Gold rises for the second day in a row as investors bet on more Fed rate cuts.
Gold price (XAUUSD) attracted some follow-through purchasing for the second day in a row on Friday, recovering further from a nearly three-week bottom near $2,602 hit the day before. A increase in the US weekly unemployment claims indicated signals of weakening in the labor market and should allow the Federal Reserve (Fed) to continue decreasing interest rates. rates. This results in a minor fall in US Treasury bond yields, which, together with a milder risk tone, prove to be crucial factors benefitting the non-yielding yellow metal.
Meanwhile, stronger-than-expected US consumer inflation data reported on Thursday precludes the chance of another big interest rate decrease by the Fed in November. This helps the US Dollar (USD) to halt its overnight retracement decline from its highest level since mid-August and may discourage traders from placing strong bullish wagers on the gold price.

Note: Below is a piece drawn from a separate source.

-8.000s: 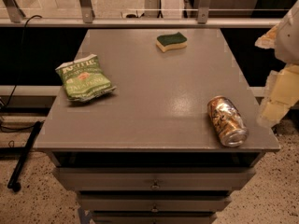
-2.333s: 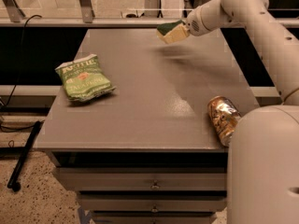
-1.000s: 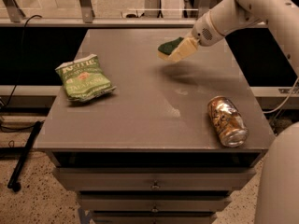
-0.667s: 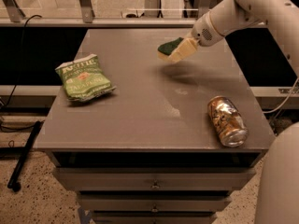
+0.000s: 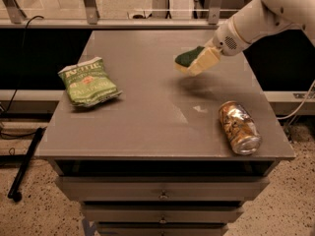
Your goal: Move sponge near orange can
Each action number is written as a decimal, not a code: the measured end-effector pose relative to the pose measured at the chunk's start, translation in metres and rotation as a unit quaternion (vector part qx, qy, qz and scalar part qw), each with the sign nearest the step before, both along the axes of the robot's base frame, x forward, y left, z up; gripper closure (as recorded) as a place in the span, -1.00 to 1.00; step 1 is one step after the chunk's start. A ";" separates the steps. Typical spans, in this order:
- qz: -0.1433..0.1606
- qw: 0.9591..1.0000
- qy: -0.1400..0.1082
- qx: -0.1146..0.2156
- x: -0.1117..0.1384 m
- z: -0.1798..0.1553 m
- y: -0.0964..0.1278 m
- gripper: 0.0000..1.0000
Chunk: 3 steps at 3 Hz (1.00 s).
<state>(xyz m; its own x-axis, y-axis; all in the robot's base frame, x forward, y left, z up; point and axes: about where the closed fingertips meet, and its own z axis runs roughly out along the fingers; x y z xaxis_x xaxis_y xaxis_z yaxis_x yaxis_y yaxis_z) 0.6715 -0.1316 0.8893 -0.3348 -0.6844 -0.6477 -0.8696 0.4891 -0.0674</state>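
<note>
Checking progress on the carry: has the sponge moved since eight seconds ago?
Yes. The sponge, held in the gripper above the table, has left the table's far edge and come forward and right, toward the orange can.

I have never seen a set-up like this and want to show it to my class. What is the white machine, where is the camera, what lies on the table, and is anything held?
The white shape coming in from the upper right is a robot's arm. At its end is the gripper, a two-finger clamp, shut on the sponge, which is dark green over pale yellow. The sponge hangs above the grey table, not touching it; its shadow shows underneath. There is one picture, from a camera looking down on the table from its front; where it is mounted cannot be told. On the table lie a green chip bag at the left and an orange can on its side near the right front corner, apart from the sponge.
</note>
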 end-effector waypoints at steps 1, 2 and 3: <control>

Nonetheless, the XAUUSD has reversed a significant portion of its weekly losses, with traders now looking to the US Producer Price Index (PPI) for a new push.
Daily Digest Market Movers: Gold price gains after Fed rate cut bets, lower risk tone.

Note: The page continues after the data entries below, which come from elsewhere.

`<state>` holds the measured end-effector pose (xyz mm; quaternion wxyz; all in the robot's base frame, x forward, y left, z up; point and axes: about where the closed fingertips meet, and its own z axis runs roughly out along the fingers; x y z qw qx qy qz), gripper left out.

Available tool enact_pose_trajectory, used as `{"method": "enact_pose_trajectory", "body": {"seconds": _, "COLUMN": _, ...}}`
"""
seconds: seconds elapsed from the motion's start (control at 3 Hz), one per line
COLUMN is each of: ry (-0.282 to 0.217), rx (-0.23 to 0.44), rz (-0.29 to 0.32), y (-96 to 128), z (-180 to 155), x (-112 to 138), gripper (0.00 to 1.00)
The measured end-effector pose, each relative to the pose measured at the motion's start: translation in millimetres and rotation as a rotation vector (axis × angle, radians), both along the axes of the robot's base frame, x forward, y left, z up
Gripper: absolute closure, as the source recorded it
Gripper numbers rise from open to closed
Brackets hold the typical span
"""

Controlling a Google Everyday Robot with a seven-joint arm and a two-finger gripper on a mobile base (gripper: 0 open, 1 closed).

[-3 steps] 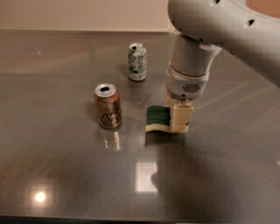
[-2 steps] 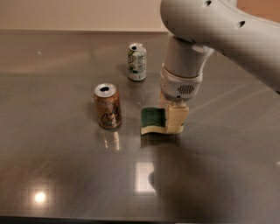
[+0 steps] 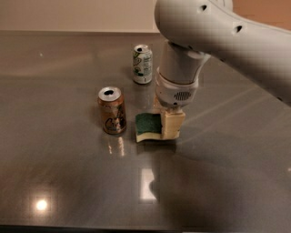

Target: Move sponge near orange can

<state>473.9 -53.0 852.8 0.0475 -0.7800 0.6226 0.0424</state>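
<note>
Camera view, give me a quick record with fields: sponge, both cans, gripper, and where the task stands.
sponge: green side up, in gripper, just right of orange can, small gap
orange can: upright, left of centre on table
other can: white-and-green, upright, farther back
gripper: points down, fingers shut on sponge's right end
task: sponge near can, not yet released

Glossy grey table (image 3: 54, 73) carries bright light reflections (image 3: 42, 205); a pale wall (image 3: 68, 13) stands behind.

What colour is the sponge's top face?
The sponge top is dark green, base pale yellow; camera view. The pincer grips one end.
</note>
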Motion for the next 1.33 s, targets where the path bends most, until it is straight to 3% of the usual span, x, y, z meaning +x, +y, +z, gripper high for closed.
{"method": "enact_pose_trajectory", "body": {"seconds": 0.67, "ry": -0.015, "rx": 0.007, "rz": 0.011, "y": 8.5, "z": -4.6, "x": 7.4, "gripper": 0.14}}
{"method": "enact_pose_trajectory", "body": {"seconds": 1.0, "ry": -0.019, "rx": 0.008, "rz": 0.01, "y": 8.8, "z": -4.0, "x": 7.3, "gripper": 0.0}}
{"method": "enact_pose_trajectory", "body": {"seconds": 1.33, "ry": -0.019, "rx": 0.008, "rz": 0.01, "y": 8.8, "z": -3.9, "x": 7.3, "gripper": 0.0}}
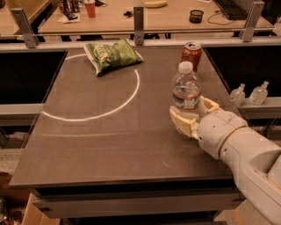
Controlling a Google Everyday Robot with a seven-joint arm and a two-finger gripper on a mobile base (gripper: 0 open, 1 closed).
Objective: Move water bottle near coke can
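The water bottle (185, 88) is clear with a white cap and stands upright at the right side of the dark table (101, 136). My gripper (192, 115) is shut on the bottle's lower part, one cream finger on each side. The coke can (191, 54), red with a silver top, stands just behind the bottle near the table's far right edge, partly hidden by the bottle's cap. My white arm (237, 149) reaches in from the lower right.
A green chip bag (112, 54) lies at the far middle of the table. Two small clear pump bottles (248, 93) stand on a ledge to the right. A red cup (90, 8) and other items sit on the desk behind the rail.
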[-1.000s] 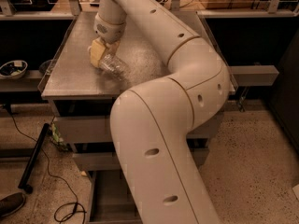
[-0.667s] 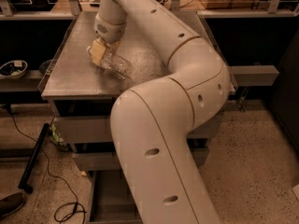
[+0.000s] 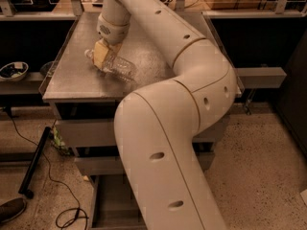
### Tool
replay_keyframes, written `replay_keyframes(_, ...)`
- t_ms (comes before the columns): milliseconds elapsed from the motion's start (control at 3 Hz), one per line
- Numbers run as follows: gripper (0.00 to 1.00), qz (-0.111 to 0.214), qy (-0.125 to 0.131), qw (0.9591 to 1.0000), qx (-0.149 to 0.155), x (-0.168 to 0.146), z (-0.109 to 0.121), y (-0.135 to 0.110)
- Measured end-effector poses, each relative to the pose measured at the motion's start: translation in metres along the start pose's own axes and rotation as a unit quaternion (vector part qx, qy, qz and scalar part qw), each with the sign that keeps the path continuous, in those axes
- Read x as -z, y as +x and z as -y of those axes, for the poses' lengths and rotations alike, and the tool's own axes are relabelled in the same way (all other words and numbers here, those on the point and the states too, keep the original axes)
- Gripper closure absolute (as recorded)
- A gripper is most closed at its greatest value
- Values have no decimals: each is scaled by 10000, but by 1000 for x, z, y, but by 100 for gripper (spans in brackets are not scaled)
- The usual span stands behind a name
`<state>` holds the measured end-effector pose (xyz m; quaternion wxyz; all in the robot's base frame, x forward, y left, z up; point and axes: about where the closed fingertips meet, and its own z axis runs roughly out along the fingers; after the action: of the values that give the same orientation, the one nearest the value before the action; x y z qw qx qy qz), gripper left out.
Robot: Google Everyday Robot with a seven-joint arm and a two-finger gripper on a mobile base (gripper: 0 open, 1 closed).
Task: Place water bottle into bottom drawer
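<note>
Barely anything has moved in the last second: my gripper (image 3: 103, 59) sits at the same spot, so I am still on the grasp.

My fingers (image 3: 99, 54) look clamped across the water bottle (image 3: 120, 67) near its neck. It lies on its side on the worktop (image 3: 72, 80), with its body trailing to the right of the fingers. I judge it gripped but not lifted. Next calls for a clean lift, then a long carry down to the open bottom drawer (image 3: 109, 202), far below the fingers.
</note>
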<state>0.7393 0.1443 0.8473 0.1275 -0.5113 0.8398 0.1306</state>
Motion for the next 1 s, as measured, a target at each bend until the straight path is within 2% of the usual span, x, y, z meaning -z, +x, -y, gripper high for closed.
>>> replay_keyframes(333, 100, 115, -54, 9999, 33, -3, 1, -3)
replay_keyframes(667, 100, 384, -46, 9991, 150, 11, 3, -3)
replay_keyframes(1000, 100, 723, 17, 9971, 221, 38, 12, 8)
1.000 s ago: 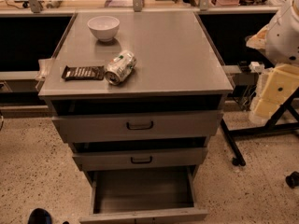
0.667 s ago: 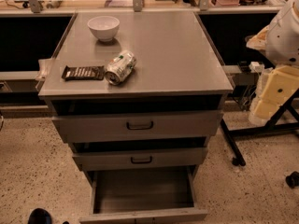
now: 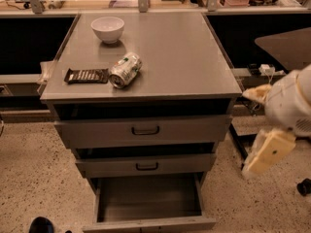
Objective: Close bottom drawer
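The grey cabinet [image 3: 146, 57] has three drawers. The bottom drawer [image 3: 148, 200] is pulled far out, and its empty inside shows from above. Its front panel [image 3: 150, 224] lies at the lower edge of the view, with the handle hidden. The middle drawer [image 3: 146, 165] and the top drawer [image 3: 143, 130] each stand out a little and show dark bar handles. My white and cream arm [image 3: 274, 140] hangs to the right of the cabinet, level with the upper drawers and apart from them. My gripper is out of view.
On the cabinet top are a white bowl [image 3: 107, 28], a crushed can [image 3: 125, 70] and a dark snack bar [image 3: 87, 75]. A dark object [image 3: 41, 224] lies on the speckled floor at the lower left. A black stand foot [image 3: 304, 186] is at the right.
My arm has dropped lower and moved slightly left, closer to the cabinet's right side. The drawers and the things on top have not moved.
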Motion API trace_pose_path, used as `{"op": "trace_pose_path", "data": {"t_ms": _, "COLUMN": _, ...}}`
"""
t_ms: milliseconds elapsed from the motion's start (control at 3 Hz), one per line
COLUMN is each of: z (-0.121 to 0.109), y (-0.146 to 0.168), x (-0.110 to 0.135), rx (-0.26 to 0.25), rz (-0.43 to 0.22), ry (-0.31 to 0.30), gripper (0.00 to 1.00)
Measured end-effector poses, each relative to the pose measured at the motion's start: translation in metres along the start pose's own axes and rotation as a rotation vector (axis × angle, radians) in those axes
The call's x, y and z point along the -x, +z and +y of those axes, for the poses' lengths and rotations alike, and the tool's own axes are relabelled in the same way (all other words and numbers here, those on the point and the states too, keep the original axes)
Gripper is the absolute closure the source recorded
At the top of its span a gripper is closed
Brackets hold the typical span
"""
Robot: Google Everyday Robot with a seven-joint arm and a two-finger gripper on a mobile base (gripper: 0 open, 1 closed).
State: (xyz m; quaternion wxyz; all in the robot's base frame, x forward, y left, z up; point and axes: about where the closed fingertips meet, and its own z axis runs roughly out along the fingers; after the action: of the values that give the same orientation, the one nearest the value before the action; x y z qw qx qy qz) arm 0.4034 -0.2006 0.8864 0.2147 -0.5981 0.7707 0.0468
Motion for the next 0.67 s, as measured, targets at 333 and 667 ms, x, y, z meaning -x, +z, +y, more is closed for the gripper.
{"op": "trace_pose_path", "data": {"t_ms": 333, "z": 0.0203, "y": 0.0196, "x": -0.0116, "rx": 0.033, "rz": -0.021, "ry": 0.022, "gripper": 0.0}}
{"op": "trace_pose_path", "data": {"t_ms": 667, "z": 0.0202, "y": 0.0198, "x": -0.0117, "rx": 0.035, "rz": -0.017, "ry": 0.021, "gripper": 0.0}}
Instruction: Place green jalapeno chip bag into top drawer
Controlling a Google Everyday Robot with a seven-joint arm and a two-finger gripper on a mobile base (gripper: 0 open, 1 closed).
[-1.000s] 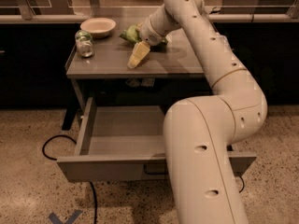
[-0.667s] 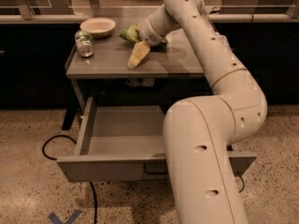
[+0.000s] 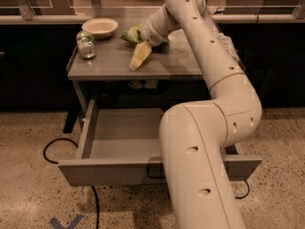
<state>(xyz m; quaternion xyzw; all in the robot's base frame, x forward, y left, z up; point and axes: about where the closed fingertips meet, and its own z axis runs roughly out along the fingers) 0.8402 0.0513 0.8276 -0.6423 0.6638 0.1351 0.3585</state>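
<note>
The green jalapeno chip bag (image 3: 129, 34) lies crumpled on the grey table top (image 3: 105, 66), just right of the white bowl, with its right part hidden behind my wrist. My gripper (image 3: 137, 57) hangs low over the table just in front of the bag, pointing down and to the left; it does not hold the bag. The top drawer (image 3: 105, 170) stands pulled out below the table and its grey inside is empty. My white arm crosses its right half and hides most of the handle.
A white bowl (image 3: 100, 26) and a green-topped glass jar (image 3: 86, 45) stand at the table's back left. A clear plastic bottle (image 3: 228, 46) shows behind my arm at the right. A black cable (image 3: 51, 146) loops on the speckled floor left of the drawer.
</note>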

The US Labor Department stated on Thursday that the headline Consumer Price Index gained 2.4% in the year to September, while the core gauge, which includes food and energy prices, increased 3.3%.
The stronger US consumer inflation statistics encouraged speculation about a slower pace of rate cuts by the Federal Reserve, sending the US Dollar to a nearly two-month high, albeit the initial reaction faded swiftly.

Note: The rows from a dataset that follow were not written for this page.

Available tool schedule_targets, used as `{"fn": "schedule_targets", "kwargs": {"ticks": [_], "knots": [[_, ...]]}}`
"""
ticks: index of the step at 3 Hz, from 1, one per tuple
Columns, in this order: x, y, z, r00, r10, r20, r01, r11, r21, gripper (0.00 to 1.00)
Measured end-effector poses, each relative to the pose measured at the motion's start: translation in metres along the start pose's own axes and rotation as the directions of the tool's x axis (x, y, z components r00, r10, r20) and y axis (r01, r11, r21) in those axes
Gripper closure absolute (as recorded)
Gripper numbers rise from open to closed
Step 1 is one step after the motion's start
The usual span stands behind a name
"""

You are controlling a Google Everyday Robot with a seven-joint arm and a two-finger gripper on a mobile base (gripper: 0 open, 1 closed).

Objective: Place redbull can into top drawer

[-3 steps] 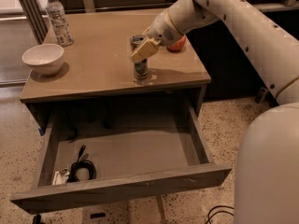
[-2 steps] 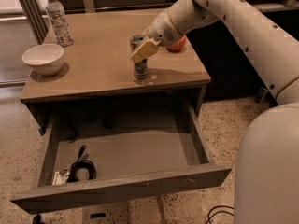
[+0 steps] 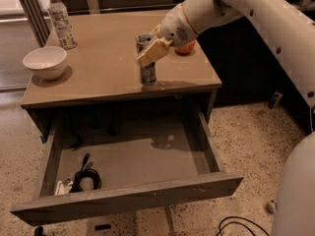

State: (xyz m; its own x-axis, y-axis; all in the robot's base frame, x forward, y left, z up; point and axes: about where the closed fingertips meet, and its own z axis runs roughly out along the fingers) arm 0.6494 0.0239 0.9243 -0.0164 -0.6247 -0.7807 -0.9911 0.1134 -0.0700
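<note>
The redbull can (image 3: 147, 72) stands upright on the tabletop near its front edge, right of centre. My gripper (image 3: 150, 49) reaches in from the upper right and is closed around the can's upper part, with one cream finger pad (image 3: 153, 52) across its front. The can's base looks to be on or just above the table. The top drawer (image 3: 129, 196) is pulled wide open below the tabletop, directly under and in front of the can, and its grey floor shows.
A white bowl (image 3: 45, 62) sits at the table's left edge, and a clear water bottle (image 3: 60, 19) stands behind it. A reddish-orange fruit (image 3: 186, 48) lies behind my wrist. A coiled black cable (image 3: 84, 176) and a small white item lie in the drawer's front left corner.
</note>
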Motion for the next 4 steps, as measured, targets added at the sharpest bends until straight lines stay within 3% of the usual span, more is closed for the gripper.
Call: {"fn": "schedule_targets", "kwargs": {"ticks": [1, 2, 3, 4], "knots": [[-0.001, 0.048, -0.018, 0.998, 0.044, 0.037, -0.043, 0.9983, -0.040, 1.00], [-0.002, 0.047, -0.018, 0.998, 0.043, 0.037, -0.041, 0.9983, -0.040, 1.00], [0.004, 0.070, -0.010, 0.997, 0.064, 0.049, -0.061, 0.9961, -0.063, 1.00], [0.019, 0.109, 0.004, 0.995, 0.073, 0.069, -0.068, 0.9942, -0.084, 1.00]]}}
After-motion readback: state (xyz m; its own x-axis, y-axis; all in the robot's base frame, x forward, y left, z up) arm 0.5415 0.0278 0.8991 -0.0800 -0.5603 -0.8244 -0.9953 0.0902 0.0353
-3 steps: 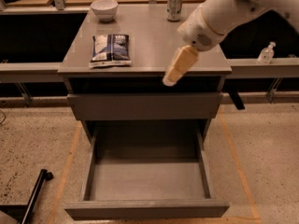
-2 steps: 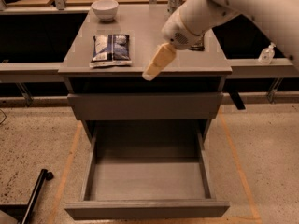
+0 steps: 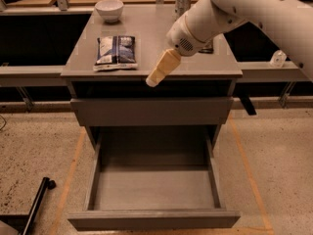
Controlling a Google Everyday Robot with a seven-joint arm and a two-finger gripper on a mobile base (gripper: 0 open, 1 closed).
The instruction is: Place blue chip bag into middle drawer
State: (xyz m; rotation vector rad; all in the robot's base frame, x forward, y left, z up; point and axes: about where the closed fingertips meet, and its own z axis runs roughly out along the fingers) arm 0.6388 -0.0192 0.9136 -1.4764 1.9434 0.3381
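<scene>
The blue chip bag (image 3: 116, 51) lies flat on the left part of the grey cabinet top (image 3: 151, 67). The middle drawer (image 3: 154, 219) is pulled wide open below, and its grey floor is bare. My gripper (image 3: 153, 78) hangs at the end of the white arm (image 3: 230, 13), over the front edge of the cabinet top. It is just right of the bag and a little nearer the front, and it holds nothing.
A white bowl (image 3: 109, 9) and a metal can (image 3: 182, 1) stand at the back of the top. A small dark packet (image 3: 208, 47) is partly hidden behind the arm. The upper drawer (image 3: 151, 111) is closed. A black pole (image 3: 36, 204) lies on the floor at lower left.
My gripper has moved left along the front of the cabinet top, closer to the blue chip bag. The bag and the drawer have not moved.
</scene>
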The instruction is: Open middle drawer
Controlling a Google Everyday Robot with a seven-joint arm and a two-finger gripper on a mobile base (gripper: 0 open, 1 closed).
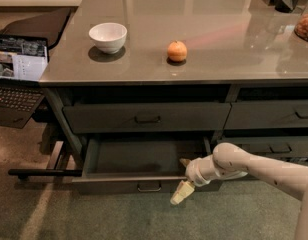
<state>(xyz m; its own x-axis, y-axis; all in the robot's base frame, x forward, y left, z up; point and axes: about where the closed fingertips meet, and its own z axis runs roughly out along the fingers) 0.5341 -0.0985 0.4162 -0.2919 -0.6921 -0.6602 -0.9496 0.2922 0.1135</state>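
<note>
The middle drawer (144,159) is the dark grey-green one in the second row on the left. It stands pulled out, its inside looks empty, and its small bar handle (149,187) faces the floor side. My gripper (180,180) is at the right end of the drawer's front panel, coming in from the right on the pale arm (254,169). It is open and straddles the panel's top edge. One finger (183,161) is inside the drawer and the pale finger (177,194) hangs outside the front.
The closed drawer (144,118) sits above the open one, and more closed drawers (274,115) are at the right. On the countertop (219,49) are a white bowl (108,36) and an orange (177,51). A laptop (19,64) and a black bar (44,173) are at the left.
</note>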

The number of Americans seeking unemployment benefits jumped by 33,000 to a seasonally adjusted 258,000 in the week ending October 5, compared to 230,000 predicted, indicating weakening in the US labor market.
Fed has altered its priority to achieving maximum sustainable employment.
Given that the Fed has altered its priority to achieving maximum sustainable employment, the conflicting data suggests
that the US central bank will continue to decrease interest rates, which will support the non-yielding gold price.
Meanwhile, the yield on the benchmark 10-year US government bond remains above 4%, providing a tailwind for the Greenback and potentially limiting any advances for the XAUUSD.
China’s finance ministry will hold a conference on Saturday and offer additional details about fiscal stimulus plans, underpinning risk sentiment and limiting any substantial upside for the commodity.
Traders are now looking forward to the release of the US Producer Price Index (PPI) report, which will increase USD demand and create short-term possibilities for the precious metal moving into the weekend.